Data Shapley Implementation | John Chenxi Song

Algorithms

Explanation

Input and Output

Input:

\(D = \{1, \dots, n\}\): Dataset of \(n\) data points.
\(A\): Learning algorithm (e.g., a model training routine).
\(V\): Performance metric (e.g., accuracy, MSE, F1-score).

Output:

Estimated Shapley values \((\phi_1, \dots, \phi_n)\), representing the contribution of each data point to model performance.

Step by Step

1.Initialization

Set \(\phi_i = 0\) for all data points ( i ).
Initialize iteration counter ( t ).

2.Main Loop (until convergence) Monte Carlo Iteration:

\(t = t + 1\): Record the permutation number.

2.1 Generate a random permutation of the data points

\(\pi\): Generate a random permutation of data points (uniform distribution).

2.2 Performance on Empty Set

Compute \(v_0^t = V(\emptyset, A)\), the performance score with an empty dataset.
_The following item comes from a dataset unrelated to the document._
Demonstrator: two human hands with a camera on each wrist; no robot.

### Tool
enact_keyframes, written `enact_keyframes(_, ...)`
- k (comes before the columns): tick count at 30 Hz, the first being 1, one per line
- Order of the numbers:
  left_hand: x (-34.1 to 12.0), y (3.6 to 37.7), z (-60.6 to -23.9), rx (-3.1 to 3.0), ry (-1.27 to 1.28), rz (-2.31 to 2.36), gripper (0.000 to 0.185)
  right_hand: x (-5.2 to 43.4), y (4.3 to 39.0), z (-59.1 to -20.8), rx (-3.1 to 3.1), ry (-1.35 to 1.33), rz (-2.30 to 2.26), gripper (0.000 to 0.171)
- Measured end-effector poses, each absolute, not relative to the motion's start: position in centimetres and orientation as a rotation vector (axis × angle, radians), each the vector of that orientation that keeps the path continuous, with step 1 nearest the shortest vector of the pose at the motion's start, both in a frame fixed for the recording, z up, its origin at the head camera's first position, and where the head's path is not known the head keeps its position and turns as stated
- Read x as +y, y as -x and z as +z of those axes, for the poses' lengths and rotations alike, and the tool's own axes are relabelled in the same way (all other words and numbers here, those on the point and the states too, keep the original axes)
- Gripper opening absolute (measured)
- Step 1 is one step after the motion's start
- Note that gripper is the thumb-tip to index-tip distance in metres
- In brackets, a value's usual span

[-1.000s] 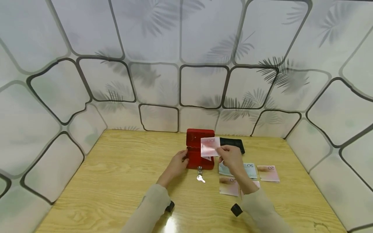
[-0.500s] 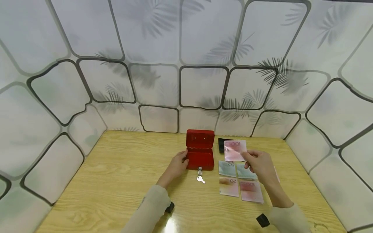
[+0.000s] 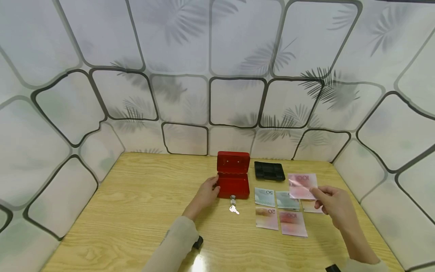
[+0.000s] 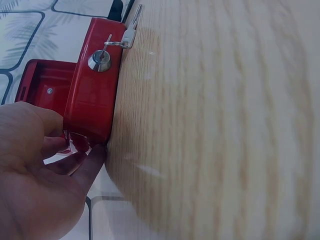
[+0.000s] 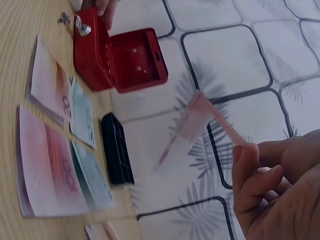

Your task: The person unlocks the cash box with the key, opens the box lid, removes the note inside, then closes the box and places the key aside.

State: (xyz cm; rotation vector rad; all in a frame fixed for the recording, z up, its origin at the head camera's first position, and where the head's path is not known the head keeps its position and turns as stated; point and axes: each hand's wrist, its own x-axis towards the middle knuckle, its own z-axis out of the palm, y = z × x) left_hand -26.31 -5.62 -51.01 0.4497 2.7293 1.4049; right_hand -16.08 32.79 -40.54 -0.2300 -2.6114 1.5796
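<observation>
In the head view a red cash box [image 3: 233, 187] stands on the table with its lid raised and its inside bare. My left hand [image 3: 205, 190] grips the box's left end; the left wrist view shows the fingers curled at that end, partly hidden behind the palm. A key hangs from the lock [image 4: 99, 61] on the box front. To the right, my right hand [image 3: 336, 206] pinches a pink 100 banknote [image 3: 300, 184] between thumb and fingers. The note is raised over the green notes [image 3: 287, 200] and a 20 note [image 3: 310, 207], overlapping them in the head view.
A black compartment tray [image 3: 269, 172] lies right of the box. Below it are a 50 note [image 3: 264, 197], another 20 note [image 3: 266, 218] and a pink 100 note [image 3: 293, 223]. Patterned cloth walls [image 3: 183, 98] enclose the table [image 3: 136, 211] at the back and sides.
My right hand has carried the 100 note from over the box rightward past the black tray, uncovering the box's inside and the tray. The left hand stays at the box.
</observation>
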Motion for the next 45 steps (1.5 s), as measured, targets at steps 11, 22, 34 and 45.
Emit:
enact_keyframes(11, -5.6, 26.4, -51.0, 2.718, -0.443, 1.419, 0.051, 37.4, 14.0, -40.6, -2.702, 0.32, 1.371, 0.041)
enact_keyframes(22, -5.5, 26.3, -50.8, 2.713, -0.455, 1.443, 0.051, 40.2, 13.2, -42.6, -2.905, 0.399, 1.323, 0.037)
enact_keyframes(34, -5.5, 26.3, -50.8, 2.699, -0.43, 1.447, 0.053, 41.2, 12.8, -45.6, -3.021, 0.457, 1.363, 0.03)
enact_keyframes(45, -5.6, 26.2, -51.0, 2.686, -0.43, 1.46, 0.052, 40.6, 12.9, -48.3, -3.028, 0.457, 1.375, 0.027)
2.3 Inner Loop (Iterate through all data points based on the permutation \(\pi\)):

2.3.1 Truncation Condition Check:
- If the difference between the performance of the full dataset and the current subset \(( \lvert V(D, A) - v_{j-1}^t \rvert )\) is less than the performance tolerance:
  - Set the last data point to the current data point.
- Else → Marginal Contribution:
  - If not truncated, compute:
    \(v_j^t = V(S \cup \{\pi_t[j]\}, A)\) where \(S\) is the subset of points processed so far in \(\pi_t\).
  - The marginal contribution is:
    \(v_j^t - v_{j-1}^t\)
2.3.2 Update Data Shapley Value:
- Use the computed marginal contribution to update the Shapley value for the data points.
- \[\phi_{\pi^{t}[j]} \leftarrow \frac{t - 1}{t} \phi_{\pi^{t-1}[j]} + \frac{1}{t} (v_j^t - v_{j-1}^t)\]
- \(\frac{t - 1}{t} \phi_{\pi^{t-1}[j]}\) is previous estimate
- \(\frac{1}{t} (v_j^t - v_{j-1}^t)\) new marginal contribution
- The formula approximates the Shapley value by averaging contributions across all sampled permutations. The weights \(\frac{t - 1}{t}\) and \(\frac{1}{t}\) ensure proper averaging.

2.4 End Inner Loop

2.5 If Convergence met, End Permutation

References

Ghorbani, Amirata and Zou, James.
Data Shapley: Equitable Valuation of Data for Machine Learning.
International Conference on Machine Learning, 2019, pp. 2242–2251.